Shares in ASX-listed Sigma Healthcare Ltd (ASX: SIG) ended Monday’s trading session 40% lower after a contract loss with Chemist Warehouse.
Sigma Healthcare is a (now) $500 million Melbourne-based pharmacy supplier and operator. You’ve likely heard of brands like Amcal, Guardian, PharmaSave, Chemist King and Discount Drugstores.
In a public announcement on Monday morning, Sigma released a sensitive trading update which revealed it will not proceed with its supply deal for Chemist Warehouse post-June 2019. Sigma said it and Chemist Warehouse could not come to terms on a new deal.
“We made it clear at the start of the negotiations that we would only enter into a new contract if it made commercial sense and provided an adequate return on invested capital,” Sigma’s CEO Mark Hooper said. “We are not prepared to risk significant shareholder funds without adequate and sustainable returns.”

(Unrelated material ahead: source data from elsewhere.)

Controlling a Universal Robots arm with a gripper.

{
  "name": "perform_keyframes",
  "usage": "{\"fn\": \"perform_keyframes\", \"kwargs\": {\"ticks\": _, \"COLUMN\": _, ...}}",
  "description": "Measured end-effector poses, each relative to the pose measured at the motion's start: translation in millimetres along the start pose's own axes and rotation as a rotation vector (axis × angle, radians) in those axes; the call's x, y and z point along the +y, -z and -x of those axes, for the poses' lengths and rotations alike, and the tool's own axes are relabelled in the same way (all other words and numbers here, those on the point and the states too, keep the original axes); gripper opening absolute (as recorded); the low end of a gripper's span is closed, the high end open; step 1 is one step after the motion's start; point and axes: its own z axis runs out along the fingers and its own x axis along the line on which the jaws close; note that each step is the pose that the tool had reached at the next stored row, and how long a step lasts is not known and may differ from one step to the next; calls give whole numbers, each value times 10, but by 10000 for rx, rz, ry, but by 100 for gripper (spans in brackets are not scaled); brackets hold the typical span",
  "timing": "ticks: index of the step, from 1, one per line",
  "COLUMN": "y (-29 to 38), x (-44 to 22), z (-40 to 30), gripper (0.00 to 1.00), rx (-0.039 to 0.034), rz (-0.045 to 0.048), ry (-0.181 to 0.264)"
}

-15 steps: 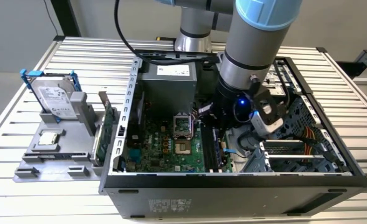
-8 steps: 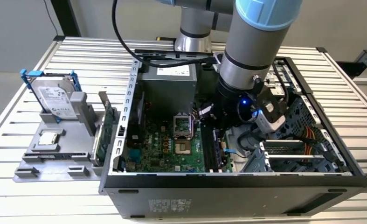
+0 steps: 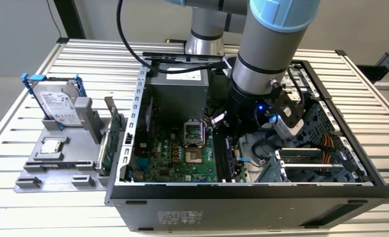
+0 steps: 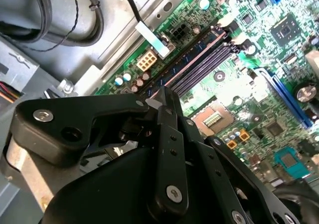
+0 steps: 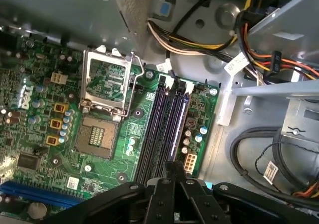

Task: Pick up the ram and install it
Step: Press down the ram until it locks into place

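Hovering with the tool (image 5: 173,167) clenched on nothing inside the computer case (image 3: 247,197), just above one end of the ram (image 5: 179,124), seated edge-up in the motherboard's (image 5: 30,64) outermost memory slot, near the open processor socket (image 5: 99,134).

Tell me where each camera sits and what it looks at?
Exterior view: off the arm, high up, looking down into the open computer case; the arm shows.
First wrist view: on the wrist, facing the motherboard; jaws show.
Second wrist view: on the wrist, same board from another side; jaws show.
Both wrist views share the memory slots.
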Motion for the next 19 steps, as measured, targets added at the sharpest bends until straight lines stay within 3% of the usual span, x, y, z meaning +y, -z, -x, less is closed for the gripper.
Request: {"fn": "perform_keyframes", "kwargs": {"ticks": 19, "y": -2, "x": 3, "z": -2, "gripper": 0, "rx": 26, "rz": 25, "ry": 1913}}
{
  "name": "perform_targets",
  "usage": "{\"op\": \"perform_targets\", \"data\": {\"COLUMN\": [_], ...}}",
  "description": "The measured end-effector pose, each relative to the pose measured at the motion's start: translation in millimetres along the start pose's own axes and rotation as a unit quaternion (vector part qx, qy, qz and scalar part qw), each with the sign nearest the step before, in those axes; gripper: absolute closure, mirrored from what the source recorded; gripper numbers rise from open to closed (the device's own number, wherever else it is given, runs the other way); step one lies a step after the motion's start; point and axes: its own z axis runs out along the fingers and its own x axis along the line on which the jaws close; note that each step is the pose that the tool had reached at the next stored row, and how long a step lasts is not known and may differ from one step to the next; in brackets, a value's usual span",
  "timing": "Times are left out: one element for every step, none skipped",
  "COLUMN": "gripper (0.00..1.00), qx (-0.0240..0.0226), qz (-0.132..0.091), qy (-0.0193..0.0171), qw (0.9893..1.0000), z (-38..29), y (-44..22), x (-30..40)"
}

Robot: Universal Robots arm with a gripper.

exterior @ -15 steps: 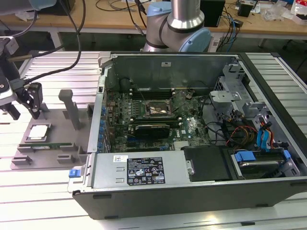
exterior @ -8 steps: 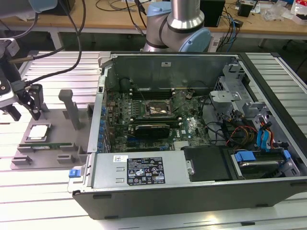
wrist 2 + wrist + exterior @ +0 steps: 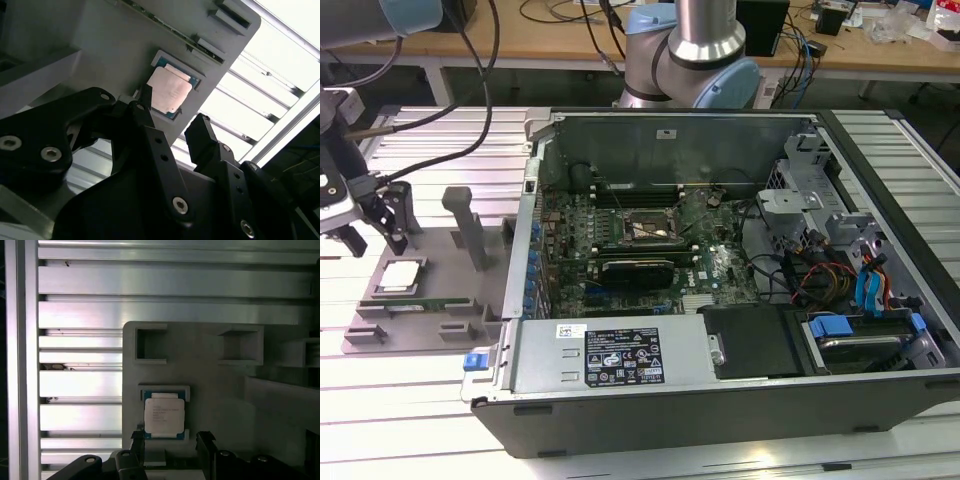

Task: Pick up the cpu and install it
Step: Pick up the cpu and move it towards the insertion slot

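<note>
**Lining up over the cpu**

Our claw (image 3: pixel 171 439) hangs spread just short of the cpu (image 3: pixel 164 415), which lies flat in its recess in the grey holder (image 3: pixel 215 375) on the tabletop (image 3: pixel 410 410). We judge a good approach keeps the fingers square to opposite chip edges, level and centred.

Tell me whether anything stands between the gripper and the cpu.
Nothing visible does. The cpu lies bare in its recess on the grey tray, and the open gripper hangs close by it.
</note>
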Motion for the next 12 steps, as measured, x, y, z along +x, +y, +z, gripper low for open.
{"op": "perform_targets", "data": {"gripper": [0.45,0.45,0.45,0.45,0.45,0.45,0.45,0.38,0.38,0.38,0.38,0.38], "qx": [0.0,0.0001,0.0001,0.0,0.0,0.0,0.0,0.0,0.0,0.0,0.0,0.0], "qz": [0.0,0.0,0.0,0.0,0.0,0.0,0.0,0.0,0.0,0.0,0.0,0.0], "qy": [0.0,0.0001,0.0001,0.0,0.0,0.0,0.0,0.0,0.0,0.0,0.0,0.0], "qw": [1.0,1.0,1.0,1.0,1.0,1.0,1.0,1.0,1.0,1.0,1.0,1.0], "z": [0.3,0.3,0.4,0.5,0.5,0.6,0.6,0.6,0.6,0.7,0.7,0.8], "y": [0.0,0.0,0.0,0.0,0.0,0.0,0.0,0.0,0.0,0.0,0.0,0.0], "x": [0.0,0.0,0.0,0.0,0.0,0.0,0.0,0.0,0.0,0.0,0.0,0.0]}}
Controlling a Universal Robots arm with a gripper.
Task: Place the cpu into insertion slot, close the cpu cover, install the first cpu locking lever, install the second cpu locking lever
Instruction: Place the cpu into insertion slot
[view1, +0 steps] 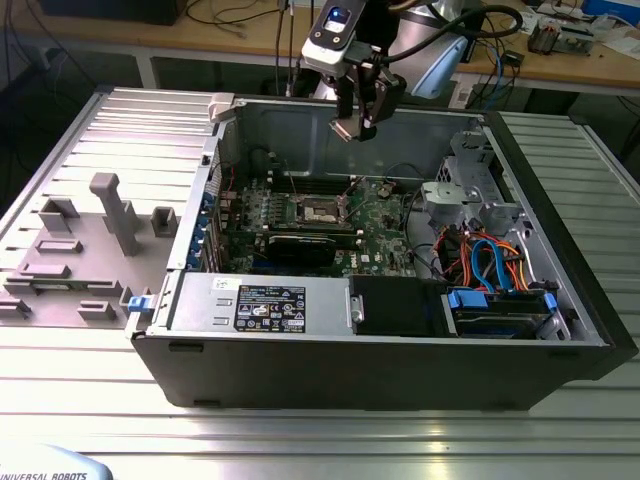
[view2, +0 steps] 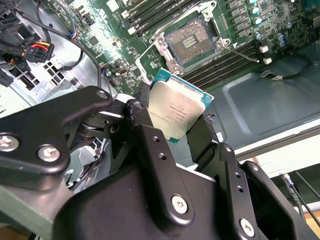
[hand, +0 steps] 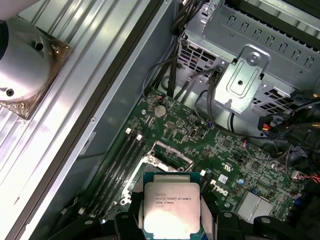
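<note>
My gripper (view1: 358, 118) hangs above the open computer case, shut on the cpu (view2: 177, 112), a flat square chip with a silver-grey top and green edge. In both wrist views the black fingers (view2: 142, 120) press on two opposite edges of the cpu (hand: 171, 207). The insertion slot (view2: 192, 42) lies well below on the green motherboard, its dark pin field uncovered inside a silver rim. In the exterior view the insertion slot (view1: 318, 210) sits below and slightly to the left of the gripper. Two thin wire levers (view2: 245, 52) stand away from the socket. I cannot make out the cpu cover.
Long memory slots (view2: 225, 65) flank the socket. A black card (view1: 300, 245) lies in front of it, with a power supply (view1: 260, 300) at the case front. A metal drive cage (view1: 470, 185) and coloured cables (view1: 485, 260) fill the exterior view's right. Grey fixtures (view1: 90, 240) stand outside the case.
</note>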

The current supply deal will remain in effect until June 2019. At which time, Mr Hooper said, Sigma will have an extra $300 million freed up to, “diversify and strengthen our business with a broader healthcare focus.” This may include acquisitions or takeovers.
As we noted earlier today, shares of rival pharmacy business Australian Pharmaceutical Industries Ltd (ASX: API) have also come under pressure, falling 6% according to Google Finance.
At the same time as it updated the market about its contract loss, Sigma said soft market conditions means its underlying EBIT will fall to $75 million this financial year (EBIT means earnings before interest and taxes).
Mr Hooper said trading conditions were weak in May and June while PBS adjustments hurt its operating performance.
“We are currently implementing initiatives to reduce our operating costs, which will provide some benefit in the second half of FY19 and will also benefit FY20 and beyond but these are not sufficient to offset the shortfall in sales in FY19,” Mr Hooper explained.
In its 2018/2019 financial year, Sigma expects to report underlying EBIT of between $40 million and $50 million.
Although Sigma’s profit is expected to come under pressure Sigma said its board expects to maintain a high dividend payout ratio, with franking credits.
Mr Hooper concluded: “The medium term target is to put Sigma in a position where earnings will be at the same level as if it had retained the MC/CW [MyChemist/Chemist Warehouse] contract on the terms proposed but with the added benefit of the release of $300 million of funding and a substantially de-risked business.”
Given today’s sell-off, investors will be hoping Sigma can meet the reduced expectations in what has historically been a tough market.